**Exercise requirements:**
Begin at the line containing "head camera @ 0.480" in the entries below and end at the line containing "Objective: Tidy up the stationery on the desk"; transcribe that range exactly and nothing outside it.

**Source material:**

---*---

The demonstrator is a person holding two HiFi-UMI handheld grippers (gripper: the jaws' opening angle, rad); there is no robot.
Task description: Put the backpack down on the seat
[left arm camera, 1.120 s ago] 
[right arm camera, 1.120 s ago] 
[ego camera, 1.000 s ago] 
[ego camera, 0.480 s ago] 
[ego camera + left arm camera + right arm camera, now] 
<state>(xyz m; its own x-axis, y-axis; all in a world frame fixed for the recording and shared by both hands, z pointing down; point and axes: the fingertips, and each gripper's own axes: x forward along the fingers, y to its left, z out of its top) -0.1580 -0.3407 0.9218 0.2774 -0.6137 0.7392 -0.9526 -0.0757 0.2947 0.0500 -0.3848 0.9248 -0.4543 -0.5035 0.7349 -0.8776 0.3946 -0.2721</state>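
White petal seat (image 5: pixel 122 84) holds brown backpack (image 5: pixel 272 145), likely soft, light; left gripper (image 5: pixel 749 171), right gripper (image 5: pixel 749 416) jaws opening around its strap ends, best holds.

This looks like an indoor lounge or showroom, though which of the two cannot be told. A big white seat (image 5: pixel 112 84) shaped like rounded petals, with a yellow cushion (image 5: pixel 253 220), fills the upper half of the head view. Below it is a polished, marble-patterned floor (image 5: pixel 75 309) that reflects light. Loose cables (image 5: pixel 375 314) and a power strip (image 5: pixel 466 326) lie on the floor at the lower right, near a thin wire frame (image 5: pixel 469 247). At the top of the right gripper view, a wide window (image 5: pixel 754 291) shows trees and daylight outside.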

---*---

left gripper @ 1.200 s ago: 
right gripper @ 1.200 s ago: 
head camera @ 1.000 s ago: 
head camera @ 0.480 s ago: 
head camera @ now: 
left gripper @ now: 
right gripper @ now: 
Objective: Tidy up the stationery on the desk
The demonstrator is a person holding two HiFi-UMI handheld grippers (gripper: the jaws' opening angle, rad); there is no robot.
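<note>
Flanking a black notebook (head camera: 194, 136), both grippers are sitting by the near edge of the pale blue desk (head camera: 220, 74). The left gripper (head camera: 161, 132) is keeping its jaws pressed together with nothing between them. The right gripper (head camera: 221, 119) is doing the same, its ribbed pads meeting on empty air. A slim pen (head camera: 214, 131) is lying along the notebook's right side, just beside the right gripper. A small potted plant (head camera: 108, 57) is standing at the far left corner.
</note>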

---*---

**Solved exercise:**
head camera @ 0.480 s ago: 
head camera @ now: 
left gripper @ now: 
right gripper @ now: 
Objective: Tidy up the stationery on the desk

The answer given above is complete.